Will you output all of the data below exactly, omitting the images?

=== Extracted entries ===

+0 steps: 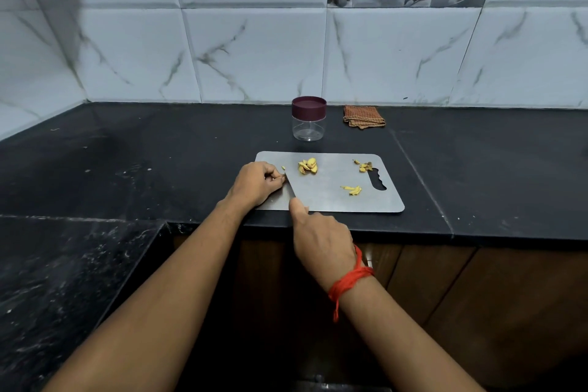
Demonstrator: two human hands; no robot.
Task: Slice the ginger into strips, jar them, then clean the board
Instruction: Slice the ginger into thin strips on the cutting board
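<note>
Steel cutting board (334,200) lies on the black counter (159,153), yellow ginger slices (308,166) scattered over it. My left hand (254,183) pinches a small piece (282,180) at its left edge; my right hand (321,242) grips the knife (289,186), forefinger (297,205) along the spine. Behind stand the lidded jar (309,119) and a folded cloth (363,117).

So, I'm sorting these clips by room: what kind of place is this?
Most likely a home kitchen: a dark stone counter against marble-look wall tiles, with a steel cutting board holding cut ginger.
</note>
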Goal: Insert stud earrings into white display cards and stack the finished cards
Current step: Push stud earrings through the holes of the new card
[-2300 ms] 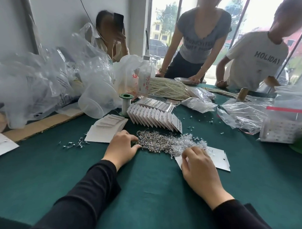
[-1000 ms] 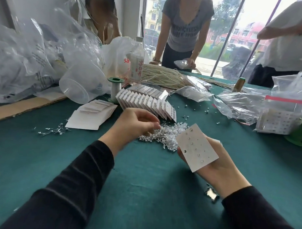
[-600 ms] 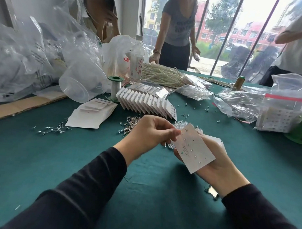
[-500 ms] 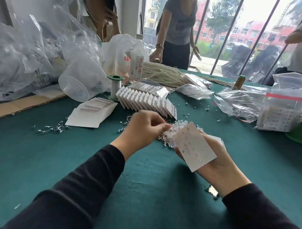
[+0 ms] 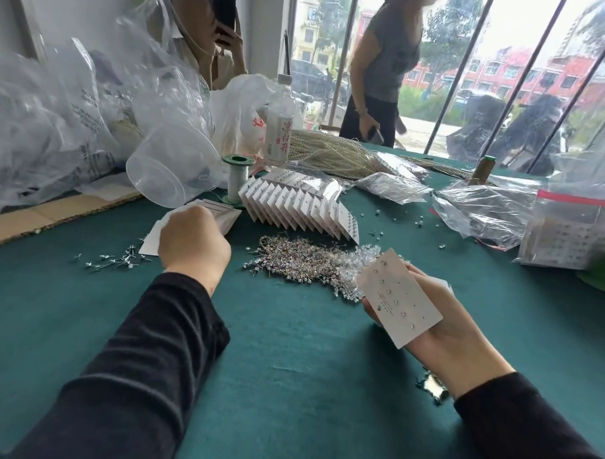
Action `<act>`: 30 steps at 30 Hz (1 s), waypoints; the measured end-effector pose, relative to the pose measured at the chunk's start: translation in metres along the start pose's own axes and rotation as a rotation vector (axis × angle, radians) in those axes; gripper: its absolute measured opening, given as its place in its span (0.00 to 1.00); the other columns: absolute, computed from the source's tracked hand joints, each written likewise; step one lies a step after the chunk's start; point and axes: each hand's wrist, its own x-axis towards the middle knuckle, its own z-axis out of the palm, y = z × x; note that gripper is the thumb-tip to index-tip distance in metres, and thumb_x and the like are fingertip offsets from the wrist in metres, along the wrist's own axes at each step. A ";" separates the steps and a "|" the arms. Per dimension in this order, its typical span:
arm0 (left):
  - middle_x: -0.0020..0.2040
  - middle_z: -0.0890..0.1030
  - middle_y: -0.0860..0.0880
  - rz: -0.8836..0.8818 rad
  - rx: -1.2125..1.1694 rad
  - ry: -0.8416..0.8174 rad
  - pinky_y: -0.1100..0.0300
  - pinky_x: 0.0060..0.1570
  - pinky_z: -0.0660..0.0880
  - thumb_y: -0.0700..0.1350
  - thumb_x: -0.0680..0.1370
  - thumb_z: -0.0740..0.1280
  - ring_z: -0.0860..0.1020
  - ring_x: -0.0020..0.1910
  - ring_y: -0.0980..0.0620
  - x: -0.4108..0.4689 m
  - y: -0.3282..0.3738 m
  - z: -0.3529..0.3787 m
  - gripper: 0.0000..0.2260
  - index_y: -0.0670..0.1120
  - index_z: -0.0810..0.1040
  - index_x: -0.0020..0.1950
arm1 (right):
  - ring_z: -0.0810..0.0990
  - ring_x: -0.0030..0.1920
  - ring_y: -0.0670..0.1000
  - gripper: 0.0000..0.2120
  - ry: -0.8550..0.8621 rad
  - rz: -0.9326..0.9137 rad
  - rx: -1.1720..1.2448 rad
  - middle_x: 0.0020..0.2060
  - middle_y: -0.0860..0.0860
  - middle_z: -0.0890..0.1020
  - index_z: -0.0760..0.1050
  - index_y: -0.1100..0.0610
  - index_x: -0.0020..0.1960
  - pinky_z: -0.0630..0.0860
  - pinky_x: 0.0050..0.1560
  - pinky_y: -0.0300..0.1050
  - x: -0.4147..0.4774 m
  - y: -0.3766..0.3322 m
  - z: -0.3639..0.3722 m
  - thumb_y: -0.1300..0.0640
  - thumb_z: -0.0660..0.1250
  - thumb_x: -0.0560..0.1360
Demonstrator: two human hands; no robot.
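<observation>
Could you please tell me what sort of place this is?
Probably a small jewellery-packing workshop: a loose pile of stud earrings on a green table, a fanned row of filled display cards, and bundled pearl strands.

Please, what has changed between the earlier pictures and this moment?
The left hand moved left, away from the display card, to the flat stack of cards, fingers curled; whether it holds anything is hidden. The right hand still grips the card. The stud pile and fanned finished cards stayed.
</observation>
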 end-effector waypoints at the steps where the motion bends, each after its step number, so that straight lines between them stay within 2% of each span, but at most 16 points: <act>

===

## Answer area:
+0 steps: 
Demonstrator: two human hands; no robot.
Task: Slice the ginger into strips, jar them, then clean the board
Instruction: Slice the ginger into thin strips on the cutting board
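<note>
Steel cutting board (334,200) lies on the black counter (159,153), yellow ginger slices (308,166) scattered over it. My left hand (254,183) pinches a small piece (282,180) at its left edge; my right hand (321,242) grips the knife (289,186), forefinger (297,205) along the spine. Behind stand the lidded jar (309,119) and a folded cloth (363,117).

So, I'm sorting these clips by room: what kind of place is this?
Most likely a home kitchen: a dark stone counter against marble-look wall tiles, with a steel cutting board holding cut ginger.
</note>
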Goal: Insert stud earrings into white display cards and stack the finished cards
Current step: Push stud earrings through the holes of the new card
[-2300 ms] 
[-1000 ms] 
[-600 ms] 
[-500 ms] 
[+0 ms] 
Action `<act>`: 30 steps at 30 Hz (1 s), waypoints; the measured end-effector pose, relative to the pose measured at the chunk's start: translation in metres along the start pose's own axes and rotation as a rotation vector (axis × angle, radians) in those axes; gripper: its absolute measured opening, given as its place in its span (0.00 to 1.00); the other columns: absolute, computed from the source's tracked hand joints, each written likewise; step one lies a step after the chunk's start; point and axes: each hand's wrist, its own x-axis towards the middle knuckle, its own z-axis out of the palm, y = z × x; note that gripper is the thumb-tip to index-tip distance in metres, and thumb_x and the like are fingertip offsets from the wrist in metres, along the wrist's own axes at each step. A ";" separates the steps and a "|" the arms. Per dimension in this order, its typical span:
arm0 (left):
  - middle_x: -0.0020..0.2040
  - middle_z: -0.0890..0.1030
  - middle_y: -0.0860..0.0880
  - rz: -0.8836..0.8818 rad
  - rx: -1.2125..1.1694 rad
  - ry: -0.8416..0.8174 rad
  - pinky_y: -0.1100..0.0300
  - pinky_x: 0.0060..0.1570
  - pinky_z: -0.0660..0.0880
  - thumb_y: -0.0700..0.1350
  - thumb_x: -0.0680..0.1370
  - thumb_z: -0.0740..0.1280
  - ring_z: -0.0860..0.1020
  - ring_x: -0.0020..0.1910
  - ring_y: -0.0980..0.0620
  - x: -0.4108..0.4689 m
  - y: -0.3282..0.3738 m
  - z: -0.3529..0.3787 m
  - gripper: 0.0000..0.2260
  - index_y: -0.0670..0.1120
  - index_z: -0.0810..0.1040
  - index_x: -0.0020..0.1950
arm1 (right):
  - ring_z: -0.0810..0.0990
  - ring_x: -0.0030..0.1920
  - ring_y: -0.0670..0.1000
  - gripper: 0.0000..0.2120
  - ry: -0.8550..0.8621 rad
  - rz: -0.9326..0.9137 rad
  - rx: -1.1720..1.2448 rad
  - middle_x: 0.0020..0.2060
  - middle_y: -0.0860..0.0860
  - middle_z: -0.0890..0.1020
  - index_z: -0.0760..0.1050
  - index_y: -0.1100..0.0610
  - index_x: -0.0020..0.1960
  - pinky_z: -0.0630..0.0860
  - pinky_x: 0.0050..0.1560
  - pinky_y: -0.0300..0.1050
  - x: -0.4147..0.4774 m
  - y: -0.3766..0.3322 m
  - z: -0.3639..0.3722 m
  - thumb_y: -0.1300..0.0640
  - thumb_z: -0.0660..0.1250
  - thumb_x: -0.0560..0.1360
Demonstrator: two human hands; no robot.
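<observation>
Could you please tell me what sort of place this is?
Probably a small jewellery-packing workshop: a loose pile of stud earrings on a green table, a fanned row of filled display cards, and bundled pearl strands.

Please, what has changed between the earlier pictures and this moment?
The left hand moved left, away from the display card, to the flat stack of cards, fingers curled; whether it holds anything is hidden. The right hand still grips the card. The stud pile and fanned finished cards stayed.
</observation>
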 end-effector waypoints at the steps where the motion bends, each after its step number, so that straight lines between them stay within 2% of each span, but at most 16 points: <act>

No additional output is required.